The pair chatted and shared ideas, yet never met in person – there was no need when files could easily be swapped back and forth online. Hirsch wrote her own lyrics and recorded them in Portugal, where she lives, while Batz created the music and mixed the track, We Are There Together, in his Copenhagen studio. “I said to her, ‘Write whatever you feel like writing’. The lyrics are personal for her. I didn’t interfere at all. I like that,” Batz explains.

Sleep Party People’s sound has always been a curious, contradictory combination of happy-sounding music and sad lyrical themes, an approach inspired by British indie rockers The Smiths. “Sonically, their songs are very happy, but the lyrics are so sad and melancholy. I was drawn to that on this album [where] I tried to write happier songs, but my lyrics are always really dark,” Batz says.

Batz has never been one to divulge specific meanings behind his often abstract lyrics. But lines such as, “heavenly ocean, covered in flesh” from Lingering Eyes take on a sombre weight knowing that the plight of refugees in Europe was a issue on the artist’s mind throughout recording.

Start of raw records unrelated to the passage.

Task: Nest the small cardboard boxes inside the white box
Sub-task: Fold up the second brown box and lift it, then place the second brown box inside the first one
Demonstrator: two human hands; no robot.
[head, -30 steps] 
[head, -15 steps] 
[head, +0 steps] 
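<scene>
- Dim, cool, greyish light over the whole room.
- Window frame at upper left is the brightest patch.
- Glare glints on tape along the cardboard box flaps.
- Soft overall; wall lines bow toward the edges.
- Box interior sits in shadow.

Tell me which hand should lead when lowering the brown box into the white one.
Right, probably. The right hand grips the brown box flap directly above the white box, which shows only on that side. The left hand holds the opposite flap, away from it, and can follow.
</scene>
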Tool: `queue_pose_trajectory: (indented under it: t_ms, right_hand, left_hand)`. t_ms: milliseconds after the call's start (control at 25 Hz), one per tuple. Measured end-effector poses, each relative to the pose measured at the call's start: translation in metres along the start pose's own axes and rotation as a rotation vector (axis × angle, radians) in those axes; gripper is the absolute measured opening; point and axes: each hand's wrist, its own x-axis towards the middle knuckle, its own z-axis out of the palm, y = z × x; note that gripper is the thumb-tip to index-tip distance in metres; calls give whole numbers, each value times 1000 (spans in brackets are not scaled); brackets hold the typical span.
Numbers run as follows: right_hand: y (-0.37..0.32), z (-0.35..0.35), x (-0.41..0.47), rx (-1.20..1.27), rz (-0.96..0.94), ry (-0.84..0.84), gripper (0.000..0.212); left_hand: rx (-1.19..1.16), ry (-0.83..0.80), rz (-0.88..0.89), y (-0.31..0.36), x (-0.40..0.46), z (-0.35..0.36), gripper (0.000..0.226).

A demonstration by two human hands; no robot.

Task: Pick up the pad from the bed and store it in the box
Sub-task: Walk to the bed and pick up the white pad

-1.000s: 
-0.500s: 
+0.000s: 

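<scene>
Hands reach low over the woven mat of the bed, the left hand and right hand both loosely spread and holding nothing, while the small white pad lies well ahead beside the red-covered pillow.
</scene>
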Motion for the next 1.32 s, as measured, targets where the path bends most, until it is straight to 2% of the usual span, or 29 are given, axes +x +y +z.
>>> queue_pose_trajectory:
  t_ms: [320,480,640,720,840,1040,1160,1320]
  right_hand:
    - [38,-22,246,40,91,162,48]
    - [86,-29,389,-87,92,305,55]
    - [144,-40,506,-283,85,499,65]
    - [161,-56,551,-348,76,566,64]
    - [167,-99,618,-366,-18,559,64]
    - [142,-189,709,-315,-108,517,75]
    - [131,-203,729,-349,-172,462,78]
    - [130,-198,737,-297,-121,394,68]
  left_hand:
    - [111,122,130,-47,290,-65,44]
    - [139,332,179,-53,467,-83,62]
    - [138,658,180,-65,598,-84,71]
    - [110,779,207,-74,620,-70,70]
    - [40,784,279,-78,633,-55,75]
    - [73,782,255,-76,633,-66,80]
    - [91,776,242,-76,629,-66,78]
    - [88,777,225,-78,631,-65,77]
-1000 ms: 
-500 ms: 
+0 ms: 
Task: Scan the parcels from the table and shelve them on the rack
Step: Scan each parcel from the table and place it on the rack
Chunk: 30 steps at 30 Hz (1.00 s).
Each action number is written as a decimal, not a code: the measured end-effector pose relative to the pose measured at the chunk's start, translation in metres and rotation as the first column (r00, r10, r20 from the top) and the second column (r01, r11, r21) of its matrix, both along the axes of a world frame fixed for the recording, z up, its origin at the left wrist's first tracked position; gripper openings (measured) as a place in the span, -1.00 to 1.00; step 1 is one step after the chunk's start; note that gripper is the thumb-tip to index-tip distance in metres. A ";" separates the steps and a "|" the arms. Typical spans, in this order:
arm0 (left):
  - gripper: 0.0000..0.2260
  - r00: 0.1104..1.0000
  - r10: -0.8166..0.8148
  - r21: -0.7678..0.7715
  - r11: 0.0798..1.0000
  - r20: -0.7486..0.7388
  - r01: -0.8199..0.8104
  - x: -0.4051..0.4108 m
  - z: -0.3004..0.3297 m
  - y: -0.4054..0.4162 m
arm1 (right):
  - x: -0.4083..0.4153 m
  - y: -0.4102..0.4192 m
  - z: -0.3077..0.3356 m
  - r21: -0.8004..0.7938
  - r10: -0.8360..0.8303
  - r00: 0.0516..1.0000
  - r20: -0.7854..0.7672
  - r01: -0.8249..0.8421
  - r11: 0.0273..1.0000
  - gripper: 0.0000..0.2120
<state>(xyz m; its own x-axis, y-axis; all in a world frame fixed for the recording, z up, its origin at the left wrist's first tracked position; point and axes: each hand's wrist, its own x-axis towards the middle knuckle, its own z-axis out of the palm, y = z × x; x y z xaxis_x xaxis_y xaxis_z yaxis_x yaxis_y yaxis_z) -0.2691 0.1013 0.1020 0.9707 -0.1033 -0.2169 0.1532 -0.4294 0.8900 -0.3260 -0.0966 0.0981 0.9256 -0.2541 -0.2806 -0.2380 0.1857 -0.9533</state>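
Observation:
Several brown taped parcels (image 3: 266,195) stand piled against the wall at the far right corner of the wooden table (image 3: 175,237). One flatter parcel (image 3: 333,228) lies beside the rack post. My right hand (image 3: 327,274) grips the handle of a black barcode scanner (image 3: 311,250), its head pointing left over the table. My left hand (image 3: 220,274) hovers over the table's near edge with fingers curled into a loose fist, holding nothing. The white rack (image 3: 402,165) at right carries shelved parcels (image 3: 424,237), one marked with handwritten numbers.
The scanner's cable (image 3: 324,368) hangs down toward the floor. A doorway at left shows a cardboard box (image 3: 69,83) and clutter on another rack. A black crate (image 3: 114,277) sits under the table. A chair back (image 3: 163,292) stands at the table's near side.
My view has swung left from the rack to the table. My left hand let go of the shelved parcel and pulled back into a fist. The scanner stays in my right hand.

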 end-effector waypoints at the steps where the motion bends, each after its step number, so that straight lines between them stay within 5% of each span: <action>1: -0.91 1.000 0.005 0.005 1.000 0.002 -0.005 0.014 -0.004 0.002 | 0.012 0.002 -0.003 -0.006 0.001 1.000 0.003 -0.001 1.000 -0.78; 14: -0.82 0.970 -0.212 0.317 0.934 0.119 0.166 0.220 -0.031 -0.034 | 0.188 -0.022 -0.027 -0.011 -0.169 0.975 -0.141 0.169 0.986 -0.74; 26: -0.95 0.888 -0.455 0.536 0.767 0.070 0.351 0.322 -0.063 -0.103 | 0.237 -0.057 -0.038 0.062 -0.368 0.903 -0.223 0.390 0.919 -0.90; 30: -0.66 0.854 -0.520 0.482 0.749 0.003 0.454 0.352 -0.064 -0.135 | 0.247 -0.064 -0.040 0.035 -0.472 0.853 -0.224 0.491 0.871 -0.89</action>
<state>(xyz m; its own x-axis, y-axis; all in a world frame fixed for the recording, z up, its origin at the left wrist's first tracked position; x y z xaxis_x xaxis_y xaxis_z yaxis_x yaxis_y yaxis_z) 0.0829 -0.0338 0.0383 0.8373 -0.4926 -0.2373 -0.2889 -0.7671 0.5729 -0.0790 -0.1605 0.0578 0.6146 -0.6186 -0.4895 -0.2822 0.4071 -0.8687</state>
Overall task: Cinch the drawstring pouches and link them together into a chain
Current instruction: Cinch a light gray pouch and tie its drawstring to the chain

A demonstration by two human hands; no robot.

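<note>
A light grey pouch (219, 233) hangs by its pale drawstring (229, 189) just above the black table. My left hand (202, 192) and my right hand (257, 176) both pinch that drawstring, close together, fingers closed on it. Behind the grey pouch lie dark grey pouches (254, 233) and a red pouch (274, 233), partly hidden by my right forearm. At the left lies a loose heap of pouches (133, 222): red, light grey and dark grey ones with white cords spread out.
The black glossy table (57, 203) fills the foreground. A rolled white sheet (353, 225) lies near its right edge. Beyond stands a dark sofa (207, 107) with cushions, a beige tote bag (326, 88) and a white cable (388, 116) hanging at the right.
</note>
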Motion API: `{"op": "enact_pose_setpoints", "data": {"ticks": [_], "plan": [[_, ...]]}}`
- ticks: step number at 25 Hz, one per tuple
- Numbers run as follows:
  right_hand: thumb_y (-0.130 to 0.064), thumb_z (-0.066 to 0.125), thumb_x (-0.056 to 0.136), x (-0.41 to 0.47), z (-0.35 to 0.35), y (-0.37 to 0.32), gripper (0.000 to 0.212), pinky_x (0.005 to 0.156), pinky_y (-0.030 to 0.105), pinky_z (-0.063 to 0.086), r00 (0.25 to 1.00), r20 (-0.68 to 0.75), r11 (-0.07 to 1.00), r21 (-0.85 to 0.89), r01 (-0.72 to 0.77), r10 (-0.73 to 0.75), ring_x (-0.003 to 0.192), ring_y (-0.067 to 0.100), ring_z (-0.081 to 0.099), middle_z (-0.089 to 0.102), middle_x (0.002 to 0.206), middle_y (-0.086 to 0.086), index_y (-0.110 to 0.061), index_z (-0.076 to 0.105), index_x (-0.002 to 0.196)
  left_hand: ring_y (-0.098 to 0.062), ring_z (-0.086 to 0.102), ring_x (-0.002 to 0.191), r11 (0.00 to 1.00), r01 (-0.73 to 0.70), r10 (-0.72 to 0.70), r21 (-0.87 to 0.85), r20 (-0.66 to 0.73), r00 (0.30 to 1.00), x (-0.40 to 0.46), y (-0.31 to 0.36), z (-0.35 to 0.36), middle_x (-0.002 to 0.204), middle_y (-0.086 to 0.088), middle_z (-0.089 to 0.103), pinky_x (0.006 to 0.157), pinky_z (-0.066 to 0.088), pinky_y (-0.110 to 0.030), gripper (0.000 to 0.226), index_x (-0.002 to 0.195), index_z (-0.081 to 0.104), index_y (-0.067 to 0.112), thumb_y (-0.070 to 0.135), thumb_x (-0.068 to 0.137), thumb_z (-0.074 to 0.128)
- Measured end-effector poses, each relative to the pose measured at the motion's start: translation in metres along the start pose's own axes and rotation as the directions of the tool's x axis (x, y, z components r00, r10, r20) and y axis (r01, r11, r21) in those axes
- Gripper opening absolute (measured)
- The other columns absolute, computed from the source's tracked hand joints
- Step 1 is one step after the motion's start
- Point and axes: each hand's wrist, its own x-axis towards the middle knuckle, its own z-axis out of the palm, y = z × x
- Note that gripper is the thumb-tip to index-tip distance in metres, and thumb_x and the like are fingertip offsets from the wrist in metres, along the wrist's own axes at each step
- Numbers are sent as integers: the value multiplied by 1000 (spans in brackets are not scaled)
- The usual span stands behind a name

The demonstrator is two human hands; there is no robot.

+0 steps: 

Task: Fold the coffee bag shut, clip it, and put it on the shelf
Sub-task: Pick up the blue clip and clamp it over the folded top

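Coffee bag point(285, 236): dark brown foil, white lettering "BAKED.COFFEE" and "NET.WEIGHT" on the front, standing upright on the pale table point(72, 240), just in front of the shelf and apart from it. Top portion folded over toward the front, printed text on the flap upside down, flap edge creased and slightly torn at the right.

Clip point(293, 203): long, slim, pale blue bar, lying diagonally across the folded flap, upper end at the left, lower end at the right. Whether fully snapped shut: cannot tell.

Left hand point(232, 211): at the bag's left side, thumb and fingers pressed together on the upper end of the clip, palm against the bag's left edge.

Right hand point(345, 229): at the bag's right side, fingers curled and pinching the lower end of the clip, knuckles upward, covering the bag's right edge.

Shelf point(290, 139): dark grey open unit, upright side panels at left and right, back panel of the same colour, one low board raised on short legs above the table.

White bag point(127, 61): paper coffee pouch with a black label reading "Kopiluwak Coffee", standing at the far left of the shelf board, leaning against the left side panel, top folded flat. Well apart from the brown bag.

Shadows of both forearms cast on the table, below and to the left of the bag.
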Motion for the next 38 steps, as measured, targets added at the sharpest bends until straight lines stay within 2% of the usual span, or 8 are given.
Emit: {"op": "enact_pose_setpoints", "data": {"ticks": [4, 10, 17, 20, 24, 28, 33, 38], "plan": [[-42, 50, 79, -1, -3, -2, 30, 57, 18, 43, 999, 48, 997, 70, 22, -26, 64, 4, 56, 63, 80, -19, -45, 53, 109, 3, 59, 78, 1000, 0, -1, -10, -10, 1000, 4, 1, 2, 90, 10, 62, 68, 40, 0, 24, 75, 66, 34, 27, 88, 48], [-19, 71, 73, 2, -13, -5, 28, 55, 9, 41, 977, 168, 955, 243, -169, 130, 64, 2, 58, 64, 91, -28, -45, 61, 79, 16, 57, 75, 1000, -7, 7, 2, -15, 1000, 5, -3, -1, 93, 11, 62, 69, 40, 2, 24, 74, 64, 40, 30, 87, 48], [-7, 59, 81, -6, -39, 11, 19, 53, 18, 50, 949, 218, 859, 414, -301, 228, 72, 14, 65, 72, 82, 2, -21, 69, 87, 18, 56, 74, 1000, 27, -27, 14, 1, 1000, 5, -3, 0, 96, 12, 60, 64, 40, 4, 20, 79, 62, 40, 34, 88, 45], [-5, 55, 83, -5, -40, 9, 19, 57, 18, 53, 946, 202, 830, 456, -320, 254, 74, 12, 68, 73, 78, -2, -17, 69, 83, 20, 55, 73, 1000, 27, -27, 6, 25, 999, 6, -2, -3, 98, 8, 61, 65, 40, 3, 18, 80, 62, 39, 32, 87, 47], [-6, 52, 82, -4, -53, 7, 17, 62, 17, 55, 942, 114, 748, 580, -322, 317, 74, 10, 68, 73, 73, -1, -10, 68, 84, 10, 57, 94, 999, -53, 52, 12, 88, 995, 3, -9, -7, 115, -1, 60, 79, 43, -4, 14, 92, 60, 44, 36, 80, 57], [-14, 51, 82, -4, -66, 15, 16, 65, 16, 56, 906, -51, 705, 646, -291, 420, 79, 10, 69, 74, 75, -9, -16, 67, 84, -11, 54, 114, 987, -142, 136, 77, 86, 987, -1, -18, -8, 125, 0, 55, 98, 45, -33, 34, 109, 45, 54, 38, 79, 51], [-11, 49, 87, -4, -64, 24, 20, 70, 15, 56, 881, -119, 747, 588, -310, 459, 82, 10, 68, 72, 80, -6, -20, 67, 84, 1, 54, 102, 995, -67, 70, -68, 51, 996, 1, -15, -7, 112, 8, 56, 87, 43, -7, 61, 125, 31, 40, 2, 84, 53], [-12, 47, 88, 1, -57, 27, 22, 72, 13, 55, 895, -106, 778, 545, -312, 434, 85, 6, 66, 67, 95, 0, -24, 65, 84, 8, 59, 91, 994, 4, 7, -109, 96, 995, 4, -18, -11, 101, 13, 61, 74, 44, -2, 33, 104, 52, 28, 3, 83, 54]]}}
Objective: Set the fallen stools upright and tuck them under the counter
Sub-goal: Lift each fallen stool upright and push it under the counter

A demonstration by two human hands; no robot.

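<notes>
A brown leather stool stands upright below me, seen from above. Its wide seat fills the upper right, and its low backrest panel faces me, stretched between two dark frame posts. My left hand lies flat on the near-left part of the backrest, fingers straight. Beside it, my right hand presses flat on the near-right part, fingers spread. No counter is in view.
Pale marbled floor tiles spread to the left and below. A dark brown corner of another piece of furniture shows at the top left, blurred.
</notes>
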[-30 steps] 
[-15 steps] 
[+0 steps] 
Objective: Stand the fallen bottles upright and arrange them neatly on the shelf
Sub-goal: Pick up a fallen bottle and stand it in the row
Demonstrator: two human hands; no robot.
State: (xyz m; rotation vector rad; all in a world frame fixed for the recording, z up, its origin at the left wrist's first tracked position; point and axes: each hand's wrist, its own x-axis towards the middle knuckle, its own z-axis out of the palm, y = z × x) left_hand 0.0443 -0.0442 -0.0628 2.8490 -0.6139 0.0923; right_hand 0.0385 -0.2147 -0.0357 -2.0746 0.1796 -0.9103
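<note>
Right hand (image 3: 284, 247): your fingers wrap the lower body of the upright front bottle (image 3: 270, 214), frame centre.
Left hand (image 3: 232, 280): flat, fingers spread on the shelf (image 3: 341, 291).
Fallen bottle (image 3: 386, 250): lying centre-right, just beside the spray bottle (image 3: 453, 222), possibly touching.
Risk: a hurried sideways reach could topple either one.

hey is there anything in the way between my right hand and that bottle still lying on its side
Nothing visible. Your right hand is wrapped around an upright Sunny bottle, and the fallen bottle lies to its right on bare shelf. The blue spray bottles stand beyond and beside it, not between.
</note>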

“I couldn’t understand – [Denmark is] a rich country. We have plenty of money to help these poor people get on their feet again. And we just didn’t, which was heartbreaking to watch. I was watching Sweden taking a lot of refugees and Norway too, and I was just ashamed,” he says. “I thought the Danish people would be more help. This is important – what if it happens to us? Wouldn’t we want help from the outside? It just tore me apart, and I really wanted to write some lyrics about that.”

However, Batz hints that he saved the very darkest cuts for a future release, with only 12 of the 22 songs he wrote for Lingering making it into the album. “They’re completely mastered, but I think I’ll just hold on to them for a while and use them on an EP,” he says.

Though Batz hasn’t shaken off the gloom entirely, Lingering is certainly pointed in a sunnier direction. Missing Steps, written three years ago, uses a euphoric, chorus vocal hook in its outro and is “catchy and more uplifting than other songs” he has written. “It was important for me to say ‘this is the new sound of Sleep Party People. This is a more uplifting, positive album – it’s not that dark any more’.” he says.